Economist Richard Douthwaite discusses the relationship between the globalization of the economy and sustainability in Why localisation is essential for sustainability (PDF 304 KB. There are several other chapters of interest in the same on-line book, Growth: The Celtic Cancer.)
Greenpeace has released a report Decentralising Power: An Energy Revolution For The 21st Century (dead link) (link to 4.5 MB report at bottom of page.)
An example of an alternative transportation system, City CarShare is one of a number of urban systems providing a network of vehicles available to members on a per-use basis.

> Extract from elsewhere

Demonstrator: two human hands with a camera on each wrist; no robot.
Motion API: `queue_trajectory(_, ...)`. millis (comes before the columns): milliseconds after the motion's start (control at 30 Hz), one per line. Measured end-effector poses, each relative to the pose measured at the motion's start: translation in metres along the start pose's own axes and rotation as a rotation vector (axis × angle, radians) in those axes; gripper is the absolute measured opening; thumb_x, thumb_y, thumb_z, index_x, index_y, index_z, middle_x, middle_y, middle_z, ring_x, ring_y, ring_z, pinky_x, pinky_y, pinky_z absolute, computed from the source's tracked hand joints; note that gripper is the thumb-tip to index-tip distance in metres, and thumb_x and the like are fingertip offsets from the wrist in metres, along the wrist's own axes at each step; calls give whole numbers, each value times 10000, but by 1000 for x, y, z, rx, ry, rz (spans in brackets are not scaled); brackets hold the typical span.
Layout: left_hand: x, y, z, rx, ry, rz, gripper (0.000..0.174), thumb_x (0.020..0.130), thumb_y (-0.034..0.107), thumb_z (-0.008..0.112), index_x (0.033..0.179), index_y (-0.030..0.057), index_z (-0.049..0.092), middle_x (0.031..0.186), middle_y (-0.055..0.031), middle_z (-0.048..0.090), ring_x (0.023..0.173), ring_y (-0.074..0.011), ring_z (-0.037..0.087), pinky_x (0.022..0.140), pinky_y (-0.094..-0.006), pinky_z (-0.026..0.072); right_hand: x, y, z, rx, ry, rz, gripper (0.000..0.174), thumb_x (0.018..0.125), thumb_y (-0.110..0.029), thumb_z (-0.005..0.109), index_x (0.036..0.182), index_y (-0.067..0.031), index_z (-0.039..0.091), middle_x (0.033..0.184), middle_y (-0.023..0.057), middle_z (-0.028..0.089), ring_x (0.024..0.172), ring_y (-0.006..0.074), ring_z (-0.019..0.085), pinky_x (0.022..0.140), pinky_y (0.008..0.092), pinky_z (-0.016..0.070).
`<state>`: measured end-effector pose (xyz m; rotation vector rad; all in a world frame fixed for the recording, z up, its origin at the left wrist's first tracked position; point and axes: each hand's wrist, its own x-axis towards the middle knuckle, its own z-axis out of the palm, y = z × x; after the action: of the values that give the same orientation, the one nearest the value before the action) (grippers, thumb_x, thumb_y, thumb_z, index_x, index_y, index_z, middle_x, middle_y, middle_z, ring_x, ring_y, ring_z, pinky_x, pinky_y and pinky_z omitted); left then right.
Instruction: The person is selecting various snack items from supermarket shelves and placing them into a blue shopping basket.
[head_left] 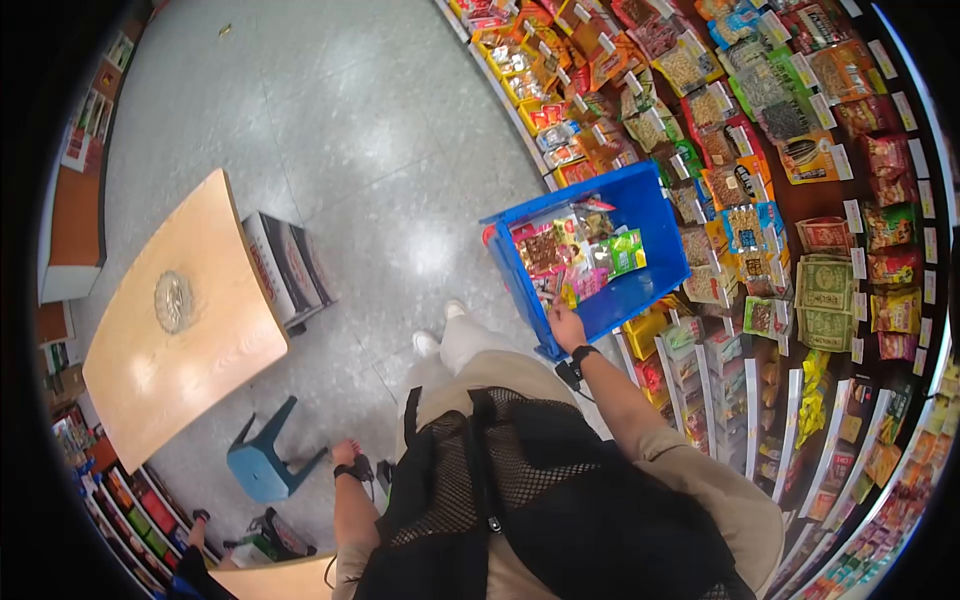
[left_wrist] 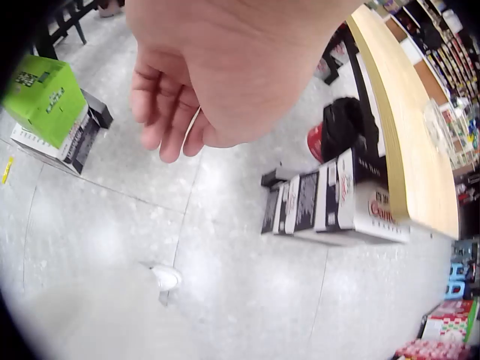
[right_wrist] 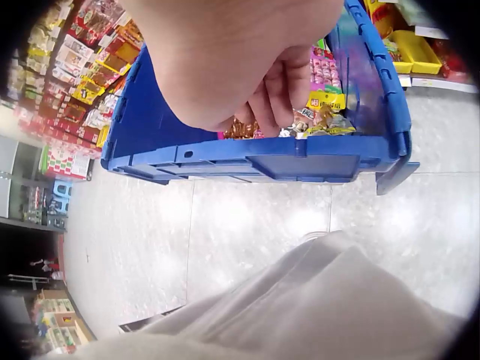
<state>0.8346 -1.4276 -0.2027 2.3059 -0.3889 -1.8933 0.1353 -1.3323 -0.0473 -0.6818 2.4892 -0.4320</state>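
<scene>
A blue plastic crate (head_left: 655, 215) stands against the snack shelves, with several bagged snacks inside. Among them are a green-and-white packet (head_left: 627, 252) and pink candy packs (right_wrist: 324, 73). My right hand (head_left: 566, 328) reaches over the crate's near side, fingers bent downward above the packets. In the right wrist view these fingers (right_wrist: 279, 103) hang loosely close over a yellow-topped packet (right_wrist: 327, 99), the thumb largely hidden. Away from the crate, my left hand (left_wrist: 217, 82) hangs by my side above the floor, its fingers loosely curled around nothing.
Shelves (head_left: 740, 180) packed with snack bags line the right side. To the left stand a light wooden table (head_left: 190, 330), stacked cartons (head_left: 285, 265) and a blue stool (head_left: 268, 455). Another person's arm (head_left: 197, 532) shows at lower left. Grey tiled floor (head_left: 400, 190) lies between.
</scene>
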Motion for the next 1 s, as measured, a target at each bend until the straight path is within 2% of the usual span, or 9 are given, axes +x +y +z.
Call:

Sustainable Development Update discusses the interactions between ecological issues and social and economic development, that is, the relationship between sustainability and issues with which the League has more traditionally been concerned.
The entire book Eco-Economy: Building an Economy for the Earth by Lester R. Brown can be downloaded in PDF chapter by chapter from the Earth Policy Institute. This is an excellent source of information about positive economic directions that could be pursued, including chapters on the material and energy economies, agriculture and redesigning cities. Of greatest relevance to the League may be Chapters 11 and 12, which discuss the role of government in accelerating the transition. Chapter 4 provides an overview, "The Shape of the Eco-Economy".
Daly’s writing can be a little dense for non-economists. If you need help with the economic terms, we recommend the Wikipedia economics page: everything you need to know about Pareto efficiency (how economists determine whether a given allocation of resources is "optimal") and welfare economics (how economists tackle the distribution problem) in plain English, with all the caveats ¯ the reasons why all this elegant economic theory may fail to apply to the real world ¯ right up front.
The International Solar Energy Society has published a white paper Transitioning to a Renewable Energy Future (PDF 1.1 MB) proposing that a worldwide effort to generate the renewable energy transition take its place at the top of national and international political agendas.
Several pages of annotated references were developed for the sustainability course taught by members of the Los Alamos League in the spring of 2005. See especially the page on "building community", still under development.